Learn the Signs of Cancer

The Veterinary Cancer Society lists the following as the most common signs of cancer:

  • Abnormal swelling that persists or continues to grow
  • Sores that do not heal
  • Weight loss
  • Loss of appetite
  • Bleeding or discharge from any body opening
  • Offensive odor
  • Difficulty eating or swallowing
  • Hesitation to exercise or loss of stamina
  • Persistent lameness or stiffness
  • Difficulty in breathing, urinating or defecating


Although these are all symptoms that could point toward a diagnosis of cancer, there are other noncancerous diseases that will cause these signs as well. The tests that your veterinarian recommends will differentiate between a diagnosis of cancer or a different diagnosis. Take notice of the abnormalities so you can give your veterinarian an accurate picture of what has been going on and the duration of signs. For example, if your dog has a mass, note how long it has been present and whether it has grown in size since you noticed it. However, if you notice any of the above symptoms, don't automatically assume that your dog has cancer.


Establish Your Dog's 'Normal'

One of the most important ways to identify an abnormality on your dog is to become familiar with what is normal for his body. Veterinarians recommend performing a full body examination weekly to every other week that will allow you to identify any lumps, skin abnormalities or changes in muscle mass or weight that could indicate illness. You may incorporate this with a brushing or grooming session. Make it fun for you and your canine friend. New masses may indicate an infection or abscess, a benign growth such as a fatty lipoma or cyst or a malignant tumor such as a mast cell tumor. Some masses may represent enlarged lymph nodes.


Take note of your dog's urination and stool habits.

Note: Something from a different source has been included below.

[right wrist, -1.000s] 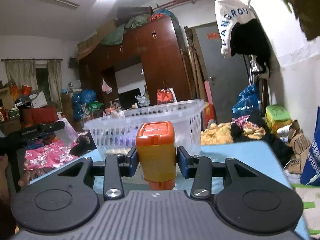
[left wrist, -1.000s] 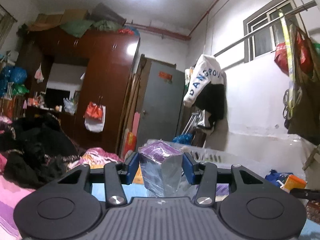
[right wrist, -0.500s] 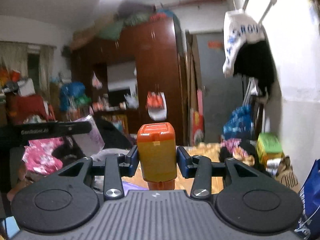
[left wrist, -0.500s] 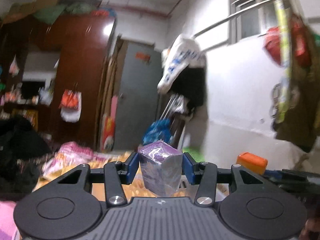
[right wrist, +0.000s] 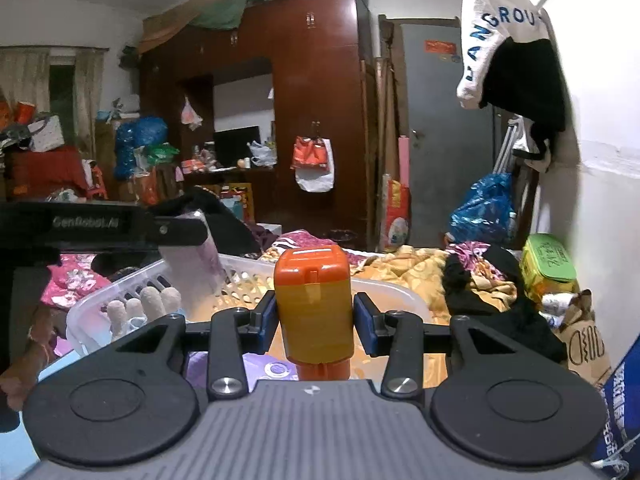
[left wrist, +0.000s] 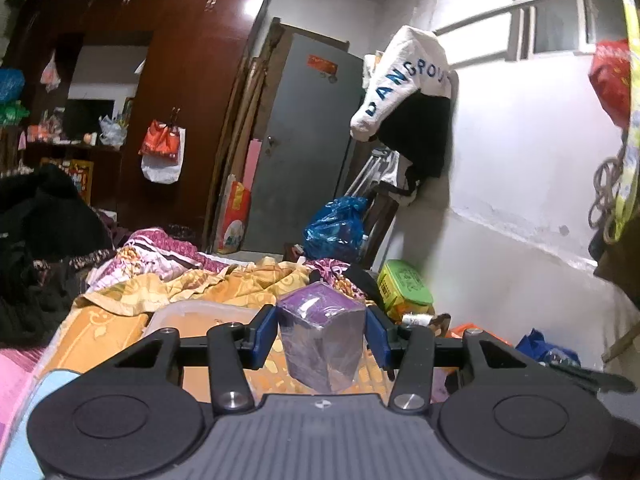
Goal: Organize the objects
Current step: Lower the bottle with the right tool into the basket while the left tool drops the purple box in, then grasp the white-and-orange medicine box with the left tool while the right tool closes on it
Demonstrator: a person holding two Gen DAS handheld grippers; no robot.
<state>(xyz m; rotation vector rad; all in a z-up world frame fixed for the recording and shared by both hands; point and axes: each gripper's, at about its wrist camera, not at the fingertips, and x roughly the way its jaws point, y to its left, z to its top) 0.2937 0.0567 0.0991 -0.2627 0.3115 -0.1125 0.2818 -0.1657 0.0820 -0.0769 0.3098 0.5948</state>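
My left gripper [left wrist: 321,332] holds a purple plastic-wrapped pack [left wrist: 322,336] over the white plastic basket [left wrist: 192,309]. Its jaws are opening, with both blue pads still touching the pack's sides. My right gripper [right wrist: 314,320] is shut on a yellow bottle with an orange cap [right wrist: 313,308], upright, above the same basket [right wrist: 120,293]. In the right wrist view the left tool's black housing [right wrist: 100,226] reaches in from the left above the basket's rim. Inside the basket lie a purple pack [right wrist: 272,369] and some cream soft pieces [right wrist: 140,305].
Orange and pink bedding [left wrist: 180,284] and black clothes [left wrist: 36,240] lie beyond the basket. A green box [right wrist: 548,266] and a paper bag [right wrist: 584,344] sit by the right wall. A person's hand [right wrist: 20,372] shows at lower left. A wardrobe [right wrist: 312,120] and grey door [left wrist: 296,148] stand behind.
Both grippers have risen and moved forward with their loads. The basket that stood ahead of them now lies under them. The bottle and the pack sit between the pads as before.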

Take notice if your dog loses interest in food and/or water for more than 48 hours.

Visit Your Veterinarian

Your veterinarian will recommend certain diagnostic tests or procedures based on what signs your dog demonstrates. Often the first procedures recommended include bloodwork to evaluate organ function and cell counts and X-rays or ultrasound to look for abnormal organ size, bone lesions or tumors within organs. To evaluate a lump or enlarged lymph node, your veterinarian may recommend a needle aspirate, which suctions cells out with a syringe or a tissue biopsy that removes a small piece of tissue. In cases of internal disease or to evaluate areas of the body that cannot easily be seen with other tests, such as the brain or nasal cavity, a CT scan or MRI may be recommended. The results of these tests will allow your veterinarian to make a diagnosis and suggest additional steps such as surgery, as well as tell you more information about your dog's prognosis.


Select a time once a week to perform a brief examination of your dog so changes can be noted quickly and addressed.

Always check with your veterinarian before changing your pet’s diet, medication, or physical activity routines. This information is not a substitute for a vet’s opinion.